The former GVB's actions, Cruz said, were "not an accepted standard for someone who serves in public service, and more importantly for one in a position of authority."

He cited the law, which states that "all candidates for any elected public office, board or commission shall not have been convicted of a felony and shall not have been convicted of a misdemeanor involving criminal sexual conduct or crime of moral turpitude.”


Cruz said he found it ironic that Taitague is a co-sponsor of Sen. Sabina Perez's bill mandating that all government employees be required to attend training in government ethics.
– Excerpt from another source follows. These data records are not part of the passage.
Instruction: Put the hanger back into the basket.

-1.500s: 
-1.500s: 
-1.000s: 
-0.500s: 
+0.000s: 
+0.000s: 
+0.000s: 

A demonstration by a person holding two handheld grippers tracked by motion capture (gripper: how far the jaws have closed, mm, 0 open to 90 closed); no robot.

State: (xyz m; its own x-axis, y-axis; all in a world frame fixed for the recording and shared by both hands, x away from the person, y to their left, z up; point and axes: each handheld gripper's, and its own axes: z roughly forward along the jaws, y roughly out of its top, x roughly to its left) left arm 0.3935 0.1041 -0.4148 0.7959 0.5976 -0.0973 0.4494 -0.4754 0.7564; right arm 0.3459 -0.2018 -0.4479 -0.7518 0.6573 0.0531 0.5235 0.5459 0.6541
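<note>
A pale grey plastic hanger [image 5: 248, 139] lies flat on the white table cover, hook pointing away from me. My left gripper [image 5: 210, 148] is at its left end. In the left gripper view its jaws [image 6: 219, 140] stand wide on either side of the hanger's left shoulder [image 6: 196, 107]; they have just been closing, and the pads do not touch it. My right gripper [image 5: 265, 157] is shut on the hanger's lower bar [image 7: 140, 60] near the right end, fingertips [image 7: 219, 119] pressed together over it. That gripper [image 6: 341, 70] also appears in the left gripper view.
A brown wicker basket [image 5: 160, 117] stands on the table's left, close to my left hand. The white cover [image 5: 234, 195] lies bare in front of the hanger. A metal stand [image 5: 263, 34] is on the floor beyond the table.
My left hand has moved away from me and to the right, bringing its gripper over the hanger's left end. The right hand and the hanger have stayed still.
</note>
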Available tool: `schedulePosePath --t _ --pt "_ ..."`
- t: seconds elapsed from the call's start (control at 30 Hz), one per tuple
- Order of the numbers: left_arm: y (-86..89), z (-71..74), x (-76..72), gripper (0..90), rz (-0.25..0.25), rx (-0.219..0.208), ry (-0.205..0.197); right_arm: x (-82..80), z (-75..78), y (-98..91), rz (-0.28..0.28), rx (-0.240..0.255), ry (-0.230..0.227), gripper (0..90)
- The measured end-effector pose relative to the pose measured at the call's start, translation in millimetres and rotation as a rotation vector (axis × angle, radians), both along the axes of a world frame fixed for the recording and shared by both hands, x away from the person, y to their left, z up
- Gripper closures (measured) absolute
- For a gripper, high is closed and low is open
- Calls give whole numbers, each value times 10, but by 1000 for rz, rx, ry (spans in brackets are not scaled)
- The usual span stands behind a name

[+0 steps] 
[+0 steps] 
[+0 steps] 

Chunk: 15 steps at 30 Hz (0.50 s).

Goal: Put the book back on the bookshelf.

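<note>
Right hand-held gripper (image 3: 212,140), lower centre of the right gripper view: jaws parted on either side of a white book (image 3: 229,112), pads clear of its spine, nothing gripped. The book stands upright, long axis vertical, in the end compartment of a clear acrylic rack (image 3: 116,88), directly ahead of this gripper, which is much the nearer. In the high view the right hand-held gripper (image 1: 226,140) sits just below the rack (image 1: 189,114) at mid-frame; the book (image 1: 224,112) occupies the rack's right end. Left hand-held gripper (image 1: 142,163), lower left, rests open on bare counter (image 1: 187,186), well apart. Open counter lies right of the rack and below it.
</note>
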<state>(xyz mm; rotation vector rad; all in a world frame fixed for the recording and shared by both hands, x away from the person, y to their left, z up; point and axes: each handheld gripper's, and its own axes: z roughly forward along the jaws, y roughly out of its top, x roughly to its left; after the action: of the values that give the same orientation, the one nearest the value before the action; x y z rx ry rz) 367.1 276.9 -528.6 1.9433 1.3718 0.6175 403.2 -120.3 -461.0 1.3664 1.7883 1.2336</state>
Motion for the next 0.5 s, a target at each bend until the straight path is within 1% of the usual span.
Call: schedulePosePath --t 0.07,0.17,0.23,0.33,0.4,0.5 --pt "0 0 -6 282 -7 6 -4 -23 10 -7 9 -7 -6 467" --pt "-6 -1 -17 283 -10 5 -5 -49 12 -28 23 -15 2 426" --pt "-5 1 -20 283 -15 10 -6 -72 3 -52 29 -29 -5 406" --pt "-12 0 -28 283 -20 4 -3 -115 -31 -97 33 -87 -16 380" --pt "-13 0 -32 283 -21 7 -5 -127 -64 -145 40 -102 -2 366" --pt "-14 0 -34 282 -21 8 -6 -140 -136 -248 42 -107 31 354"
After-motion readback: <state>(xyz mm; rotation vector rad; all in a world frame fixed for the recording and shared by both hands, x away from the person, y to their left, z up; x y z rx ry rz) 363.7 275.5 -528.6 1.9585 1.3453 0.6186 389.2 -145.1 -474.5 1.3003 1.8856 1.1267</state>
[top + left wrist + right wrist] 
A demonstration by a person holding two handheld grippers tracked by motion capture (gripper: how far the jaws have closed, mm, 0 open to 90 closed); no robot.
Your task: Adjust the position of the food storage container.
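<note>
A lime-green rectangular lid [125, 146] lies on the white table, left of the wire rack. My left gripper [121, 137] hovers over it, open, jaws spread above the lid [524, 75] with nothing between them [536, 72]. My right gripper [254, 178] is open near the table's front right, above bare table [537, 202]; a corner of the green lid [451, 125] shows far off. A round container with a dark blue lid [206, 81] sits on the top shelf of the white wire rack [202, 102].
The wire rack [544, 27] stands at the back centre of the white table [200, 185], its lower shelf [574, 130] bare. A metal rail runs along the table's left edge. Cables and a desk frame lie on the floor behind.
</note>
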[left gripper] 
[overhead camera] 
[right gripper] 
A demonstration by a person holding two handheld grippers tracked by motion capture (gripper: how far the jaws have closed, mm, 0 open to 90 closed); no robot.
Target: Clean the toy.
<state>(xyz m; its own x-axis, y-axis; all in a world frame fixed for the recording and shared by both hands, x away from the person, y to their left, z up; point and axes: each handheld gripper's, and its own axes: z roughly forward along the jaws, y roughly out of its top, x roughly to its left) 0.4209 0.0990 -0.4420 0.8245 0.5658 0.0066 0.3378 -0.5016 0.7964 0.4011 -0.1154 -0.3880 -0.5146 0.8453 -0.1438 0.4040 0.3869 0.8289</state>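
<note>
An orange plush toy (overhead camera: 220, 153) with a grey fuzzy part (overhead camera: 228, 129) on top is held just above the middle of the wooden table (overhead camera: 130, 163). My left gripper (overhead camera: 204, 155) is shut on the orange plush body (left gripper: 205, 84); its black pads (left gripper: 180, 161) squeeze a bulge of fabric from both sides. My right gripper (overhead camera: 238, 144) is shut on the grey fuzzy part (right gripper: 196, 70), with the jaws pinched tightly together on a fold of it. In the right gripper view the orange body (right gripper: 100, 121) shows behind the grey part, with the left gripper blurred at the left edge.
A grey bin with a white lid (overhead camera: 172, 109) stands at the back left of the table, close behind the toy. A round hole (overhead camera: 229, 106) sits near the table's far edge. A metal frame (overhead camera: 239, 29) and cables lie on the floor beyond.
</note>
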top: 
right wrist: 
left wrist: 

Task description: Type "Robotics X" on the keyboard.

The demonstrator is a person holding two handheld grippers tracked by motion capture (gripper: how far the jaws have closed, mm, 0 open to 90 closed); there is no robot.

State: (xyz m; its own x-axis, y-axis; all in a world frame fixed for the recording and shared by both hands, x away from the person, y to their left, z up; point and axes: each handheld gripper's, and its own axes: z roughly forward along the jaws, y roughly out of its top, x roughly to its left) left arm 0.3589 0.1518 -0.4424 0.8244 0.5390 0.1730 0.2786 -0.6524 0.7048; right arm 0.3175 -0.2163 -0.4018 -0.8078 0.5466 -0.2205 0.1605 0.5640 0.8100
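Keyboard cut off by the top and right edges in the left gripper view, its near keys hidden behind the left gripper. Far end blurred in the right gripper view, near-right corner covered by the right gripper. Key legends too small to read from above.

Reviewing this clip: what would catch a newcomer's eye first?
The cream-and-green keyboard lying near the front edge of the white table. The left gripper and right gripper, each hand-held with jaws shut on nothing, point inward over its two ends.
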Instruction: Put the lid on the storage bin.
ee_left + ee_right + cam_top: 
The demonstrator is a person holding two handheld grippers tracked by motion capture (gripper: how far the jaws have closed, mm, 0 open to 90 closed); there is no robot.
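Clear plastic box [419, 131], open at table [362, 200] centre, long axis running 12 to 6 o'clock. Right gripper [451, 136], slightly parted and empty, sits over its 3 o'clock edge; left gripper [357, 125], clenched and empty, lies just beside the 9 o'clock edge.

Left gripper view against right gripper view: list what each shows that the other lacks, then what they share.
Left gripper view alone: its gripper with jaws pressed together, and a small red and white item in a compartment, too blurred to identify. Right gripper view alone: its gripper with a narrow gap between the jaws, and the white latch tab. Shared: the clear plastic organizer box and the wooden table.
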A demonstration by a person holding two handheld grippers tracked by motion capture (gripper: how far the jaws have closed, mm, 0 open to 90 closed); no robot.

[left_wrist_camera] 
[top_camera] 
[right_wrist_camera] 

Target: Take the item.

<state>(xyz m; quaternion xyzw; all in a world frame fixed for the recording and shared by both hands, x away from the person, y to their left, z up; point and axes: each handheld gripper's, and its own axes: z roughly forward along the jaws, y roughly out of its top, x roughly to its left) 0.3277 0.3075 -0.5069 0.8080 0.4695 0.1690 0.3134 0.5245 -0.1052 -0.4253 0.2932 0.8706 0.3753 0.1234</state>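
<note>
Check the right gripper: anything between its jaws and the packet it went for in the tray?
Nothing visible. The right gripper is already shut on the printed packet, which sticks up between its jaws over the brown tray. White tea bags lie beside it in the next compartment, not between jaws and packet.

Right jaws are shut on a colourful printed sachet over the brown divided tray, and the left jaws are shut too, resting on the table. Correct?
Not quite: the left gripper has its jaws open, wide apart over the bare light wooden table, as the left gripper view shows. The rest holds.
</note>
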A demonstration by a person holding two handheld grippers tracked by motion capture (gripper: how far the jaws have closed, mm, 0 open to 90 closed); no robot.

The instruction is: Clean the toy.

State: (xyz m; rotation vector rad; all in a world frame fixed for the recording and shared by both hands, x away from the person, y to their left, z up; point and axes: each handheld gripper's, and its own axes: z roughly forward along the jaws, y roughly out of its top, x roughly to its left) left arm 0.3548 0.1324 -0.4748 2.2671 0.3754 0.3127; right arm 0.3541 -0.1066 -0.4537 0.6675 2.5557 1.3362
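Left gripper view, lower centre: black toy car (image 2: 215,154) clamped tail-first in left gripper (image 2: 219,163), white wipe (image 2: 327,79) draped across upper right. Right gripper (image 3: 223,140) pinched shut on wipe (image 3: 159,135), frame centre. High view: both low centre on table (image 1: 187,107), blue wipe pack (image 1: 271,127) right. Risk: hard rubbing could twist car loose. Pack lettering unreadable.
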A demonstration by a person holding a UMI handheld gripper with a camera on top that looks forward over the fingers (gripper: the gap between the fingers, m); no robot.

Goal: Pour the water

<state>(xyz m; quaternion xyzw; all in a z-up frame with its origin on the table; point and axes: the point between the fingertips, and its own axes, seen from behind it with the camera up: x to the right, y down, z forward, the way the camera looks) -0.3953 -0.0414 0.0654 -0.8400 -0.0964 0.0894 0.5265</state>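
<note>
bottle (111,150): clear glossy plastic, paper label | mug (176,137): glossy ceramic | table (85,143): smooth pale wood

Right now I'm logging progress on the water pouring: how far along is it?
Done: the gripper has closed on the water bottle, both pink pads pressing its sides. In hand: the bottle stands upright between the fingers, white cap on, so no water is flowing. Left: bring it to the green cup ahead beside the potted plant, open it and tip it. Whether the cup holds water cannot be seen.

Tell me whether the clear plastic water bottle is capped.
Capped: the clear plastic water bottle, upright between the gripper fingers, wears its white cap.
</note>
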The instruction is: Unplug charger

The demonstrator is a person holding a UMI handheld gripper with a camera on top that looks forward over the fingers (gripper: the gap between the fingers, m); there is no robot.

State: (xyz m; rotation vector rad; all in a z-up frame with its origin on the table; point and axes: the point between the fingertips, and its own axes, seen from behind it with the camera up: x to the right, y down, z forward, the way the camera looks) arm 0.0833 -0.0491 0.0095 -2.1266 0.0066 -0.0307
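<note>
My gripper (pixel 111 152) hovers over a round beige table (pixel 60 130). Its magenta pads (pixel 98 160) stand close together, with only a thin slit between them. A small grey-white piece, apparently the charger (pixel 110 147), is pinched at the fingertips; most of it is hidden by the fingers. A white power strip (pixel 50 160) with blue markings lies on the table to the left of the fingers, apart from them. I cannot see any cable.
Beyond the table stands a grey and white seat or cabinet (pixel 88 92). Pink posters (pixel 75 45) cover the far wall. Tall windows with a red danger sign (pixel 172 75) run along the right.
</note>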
"Ms. Taitague certainly has her share of ethical issues and question marks over the years as a public figure, which clearly identifies her morals and character with decision making," Cruz said. "She also has a history related to gambling, inclusive of her association with underground games operated illicitly throughout the island."


Cruz also listed the following incidents:

A September 2015 online edition of the Sunstar Philippines reported Taitague's meeting in Cebu, Philippines with the general manager of a local hotel. Among the discussions was a conversation that included attracting a casino resort to Guam. This meeting was paid for by Guam taxpayers, and this was despite Guam voters rejecting a casino industry in Guam on more than one occasion.

With the known ongoing federal investigation into an illegally operated online gaming syndicate, which includes several local law enforcement officers, many in the community have stated that Taitagueis a frequent visitor of game rooms, is part of the investigation.

In a 2020 financial disclosure report to the Guam Election Commission, Taitague reported that she owns a business, Telophoto, with an estimated value of $10,000. However, Taitague claims that in 2019, she earned $12,630 from this entity. There are no online mentions of the existence of Telophoto, and it is very unusual for a business’s value to be lower than the annual income it generates, as it usually is the opposite. This raises questions as to where this additional income was generated from.

The Guam Legislature’s website states that for the period of Oct. 1, 2019 to Sept. 30, 2020, Taitague issued a contract for Media Design, to Myong Joon Hong, a resident of California. The objective was to create campaign advertising, at taxpayer expenses. Can elected officials utilize their office budgets to aid in paying for campaign ads or is this illegal?